There are many folks who hate the thought of aging. They don’t want to think about it let alone read about it. They refuse to allow the aches and pains... or drama to happen to them. The Adventures of Aging! As if. 

The anti-aging generation spends literally thousands of dollars and time with surgeons who will make them look twenty again. Good for the surgeons, but not especially for the want-a-be young again. Even if you look sixteen years old you’re never again going to feel the energy of a sixteen-year-older. Simple truth, You'ree going to feel older. The aging process lets no one off. (Maybe Dorian Gray)

 I recently heard over twenty-two million dollars was spent last year by folks paying what it takes to look young again. No matter how big your lips are, you’re going to be smaller in stature before you hit retirement age. I just discovered I’m two inches shorter than what I’ve been measured most of my life. What happened to five foot seven? How has that happened? (Never mind, I know. My modeling future is gone.)

And I am stressed almost daily by my outrageously high blood pressure, inherited from my mother and hers. This portion of the aging problem began way early in my life. Way before the researchers at Kings College in the UK discovered that dark chocolate is something everyone with high blood pressure should be eating every day. Not one doctor has prescribed a bit of dark chocolate after every meal! Why have I been taking these awful medicines (several!) when a bit of chocolate after my meals would be so helpful? And enjoyable.

This is still early in the new year and while I could make a new resolution, I don’t make resolutions.
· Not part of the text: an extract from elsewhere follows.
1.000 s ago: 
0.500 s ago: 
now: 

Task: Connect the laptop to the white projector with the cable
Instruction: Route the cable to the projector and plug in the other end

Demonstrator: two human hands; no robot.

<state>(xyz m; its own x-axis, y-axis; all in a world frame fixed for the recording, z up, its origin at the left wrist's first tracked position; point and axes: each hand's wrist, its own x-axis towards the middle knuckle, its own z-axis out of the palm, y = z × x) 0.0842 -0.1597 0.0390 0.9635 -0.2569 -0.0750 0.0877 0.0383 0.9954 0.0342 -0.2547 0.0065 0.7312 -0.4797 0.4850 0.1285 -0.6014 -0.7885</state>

I do set goals. It’s not too late for me. One important goal is to more personalize my writing, my opinions.  I’ll be frank with what I’m exercising and talk less about studies on superagers. An * step in aging is for we elderly humans to exercise. Sadly, I haven’t even been walking my poor long-suffering dog. (But he has a nice back yard.)

So exercise is my number one goal - I fear making too many goals and then failing at them all. Chances of success are better with under three. I also hope to find a smaller abode. I don’t need an office anymore. I don’t need to write books…AI will do that.

In the end I will keep on this aging journey and enjoying the adventures to come. I'll be reporting the adventures in aging that I may experience in 2026 - and you might too. Let's do it together. Life is full of surprises. You never know what’s going to happen and it may just be wonderful…wonderfulness right around the corner.

 

 

 

 

Monday, February 16, 2026

UNEXPECTED

This is what a blog looks like when you leave it hanging. Unintentionally. 

Space

Space

And you’ve seen it right here for several weeks.. This empty space was the result of an unexpected event. I did not mean to do it. Just like I did not ever mean for dead-air while I worked in broadcasting. Dead air and empty spaces are equally verboten. Not permitted. Unacceptable to the extreme.

I had researched a topic, opened a Substack account and was poised to write. When…And then…

Unexpectedly I stopped.

Writing. Altogether.

Ah. Yet another adventure in aging.

The unexpected happens. Especially during the advanced aging process - because according to my theory, (Yes, I've developed several) we’ve become more vulnerable mentally as well as physically. 

Now, everyone over aged ten has been warned that unexpected events happen when you are least prepared for them. But how does one prepare for the unexpected? Simple answer is you cannot. 

I have no idea why I abruptly stopped. I know concentration and caring became a problem.  Does anyone really care about the obstacles in aging? Perhaps I should write about sex... after seventy. Maybe some other controversial topic? I was totally stymied. 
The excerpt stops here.